La première singularité de la bibliothèque du philosophe provient d’une pratique assez inhabituelle dans les collections de l’époque, bannie en particulier des bibliophiles avertis, mais que l’on rencontre encore dans celles, à usage professionnel, des savants, des médecins ou des juristes. Outre des soulignements, il s’agit d’annotations manuscrites inspirées des « manchettes », ces sous-titres composés en marge de la page imprimée. Dans le cas de Voltaire, elles servaient clairement d’accroche visuelle à un écrivain qui compilait, parfois avec quelque inexactitude, les sources utiles à son propos. Elles permettaient aussi à l’auteur dramatique et au poète de juger, de la bienveillance cordiale à la critique féroce, la qualité littéraire de l’ouvrage qu’il consultait.

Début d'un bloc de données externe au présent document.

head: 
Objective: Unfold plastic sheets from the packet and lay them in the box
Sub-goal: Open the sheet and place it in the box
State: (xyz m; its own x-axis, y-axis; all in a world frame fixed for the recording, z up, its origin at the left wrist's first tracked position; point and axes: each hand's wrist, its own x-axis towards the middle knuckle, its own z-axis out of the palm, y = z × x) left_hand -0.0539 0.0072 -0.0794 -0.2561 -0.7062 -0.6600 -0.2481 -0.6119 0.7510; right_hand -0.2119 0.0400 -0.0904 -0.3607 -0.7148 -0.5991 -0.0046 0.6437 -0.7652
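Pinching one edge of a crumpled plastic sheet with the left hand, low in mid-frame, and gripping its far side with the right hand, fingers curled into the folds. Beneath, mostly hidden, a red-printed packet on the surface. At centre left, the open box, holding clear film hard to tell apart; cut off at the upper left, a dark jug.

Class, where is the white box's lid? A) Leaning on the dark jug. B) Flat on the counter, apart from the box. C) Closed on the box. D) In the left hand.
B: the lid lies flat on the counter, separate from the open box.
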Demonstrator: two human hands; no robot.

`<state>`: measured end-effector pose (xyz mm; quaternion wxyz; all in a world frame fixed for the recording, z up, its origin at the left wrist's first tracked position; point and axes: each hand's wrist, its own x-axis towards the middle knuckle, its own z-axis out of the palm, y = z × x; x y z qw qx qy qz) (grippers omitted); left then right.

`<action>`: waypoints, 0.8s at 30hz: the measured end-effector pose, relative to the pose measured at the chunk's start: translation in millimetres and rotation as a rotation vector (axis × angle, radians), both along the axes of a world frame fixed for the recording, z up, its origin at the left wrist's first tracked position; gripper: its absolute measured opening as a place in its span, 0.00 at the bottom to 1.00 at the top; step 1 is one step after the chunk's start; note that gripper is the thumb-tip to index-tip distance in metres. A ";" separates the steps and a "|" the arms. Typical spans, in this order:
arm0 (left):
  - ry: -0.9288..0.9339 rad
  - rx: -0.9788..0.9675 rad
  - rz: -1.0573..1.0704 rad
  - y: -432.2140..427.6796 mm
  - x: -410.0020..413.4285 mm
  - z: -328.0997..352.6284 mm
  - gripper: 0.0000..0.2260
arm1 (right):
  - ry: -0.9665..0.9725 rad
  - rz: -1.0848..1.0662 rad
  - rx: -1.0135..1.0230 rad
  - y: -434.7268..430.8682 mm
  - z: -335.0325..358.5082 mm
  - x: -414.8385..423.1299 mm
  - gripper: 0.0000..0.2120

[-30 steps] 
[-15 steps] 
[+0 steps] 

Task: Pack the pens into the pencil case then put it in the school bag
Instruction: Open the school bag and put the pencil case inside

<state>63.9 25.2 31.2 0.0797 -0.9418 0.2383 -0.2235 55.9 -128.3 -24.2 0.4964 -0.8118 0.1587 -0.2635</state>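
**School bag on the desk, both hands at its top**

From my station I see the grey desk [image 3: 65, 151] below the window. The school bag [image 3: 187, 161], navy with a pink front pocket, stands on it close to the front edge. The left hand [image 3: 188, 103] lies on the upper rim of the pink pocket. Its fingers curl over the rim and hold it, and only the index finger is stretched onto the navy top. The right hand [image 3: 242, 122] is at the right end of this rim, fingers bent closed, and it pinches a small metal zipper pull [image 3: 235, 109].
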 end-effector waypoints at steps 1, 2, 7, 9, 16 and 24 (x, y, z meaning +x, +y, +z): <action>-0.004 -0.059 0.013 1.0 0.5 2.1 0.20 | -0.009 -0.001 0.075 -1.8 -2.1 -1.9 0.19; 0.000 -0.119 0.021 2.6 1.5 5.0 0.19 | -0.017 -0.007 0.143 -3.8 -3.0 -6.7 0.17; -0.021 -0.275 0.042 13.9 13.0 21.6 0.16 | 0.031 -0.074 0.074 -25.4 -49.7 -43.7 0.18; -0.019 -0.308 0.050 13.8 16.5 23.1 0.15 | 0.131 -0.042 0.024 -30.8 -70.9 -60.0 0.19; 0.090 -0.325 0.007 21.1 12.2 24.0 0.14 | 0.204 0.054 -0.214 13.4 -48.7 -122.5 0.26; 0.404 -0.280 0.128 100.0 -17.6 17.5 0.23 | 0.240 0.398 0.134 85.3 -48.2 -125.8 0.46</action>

Mais ce qui fait la vraie singularité de nombre de ces notes marginales autographes est une fonction discursive que l’on pourrait qualifier, paradoxalement, de dialogue à une seule voix ! Le plus souvent, et avec une rage où l’homme du monde se libère de toute sociabilité, il s’adresse de cette manière à un auteur qu’il tutoie et agresse verbalement, ce qu’il ne s’avise pas de faire – on s’en doute – quand il le remercie de cet envoi dans sa correspondance, ainsi que le montrent les notes des éditeurs. Si Voltaire ne dédaigne pas la satire personnelle imprimée, sa version manuscrite ressort davantage de l’invective, dont sont victimes ses écrivains favoris ou des occasionnels. Les deux Rousseau en forment un couple diversement mis en scène (Tome 8, notices 1436-1455). Jean-Baptiste, le poète illustre en son temps, que Voltaire caricatura dans la « Vie de Monsieur Jean-Baptiste Rousseau » (OCV 18A), est échenillé au fil des vers du « satirique haïssable » que son confrère soupèse au nom de la justesse et du bon goût, dont le modèle fut pour lui Racine, auteur du « plus bel ouvrage de notre langue » (Tome 7, notice 1352). Jean-Jacques fut, comme on l’imagine, le destinataire privilégié de la bile du philosophe ; chacun de ses livres est l’objet de ce dialogue à une voix dont le tutoiement méprisant colore les critiques. Le philosophe genevois devient un autre « pauvre diable » à la Fréron, un « pauvre échappé de la vérole », un « coquin insensé », un « incrédule débauché », un « rhéteur captieux », « obscur et faux », auteur « de futilités écrites avec arrogance » et un asocial aussi, ce « singe de Diogène », où Voltaire voit « la philosophie d’un gueux qui voudrait que les riches fussent volés par les pauvres ». Dans le combat contre « l’Infâme », la position du déiste stigmatise clairement la littérature matérialiste contemporaine désignée comme « livre dangereux » sur la page de titre de dix-sept ouvrages, même si cette désignation put avoir un sens ironique, par antiphrase, dans les exemples antérieurs à la production envahissante de la coterie holbachique publiée principalement sur les presses de Marc-Michel Rey à Amsterdam, à partir de 1768 (Tome 9B, note 352).

Ce Corpus des Notes marginales, enfin constitué, est une œuvre de recherche de premier ordre, qui, malgré les vicissitudes de son histoire, permet de suivre Voltaire dans l’intimité de son cabinet de travail. Il servira de complément autobiographique aux Œuvres complètes que vient d’achever la Fondation Voltaire d’Oxford. Les travaux sur le siècle des Lumières et sur l’un de ses plus illustres représentants en tireront un notable bénéfice.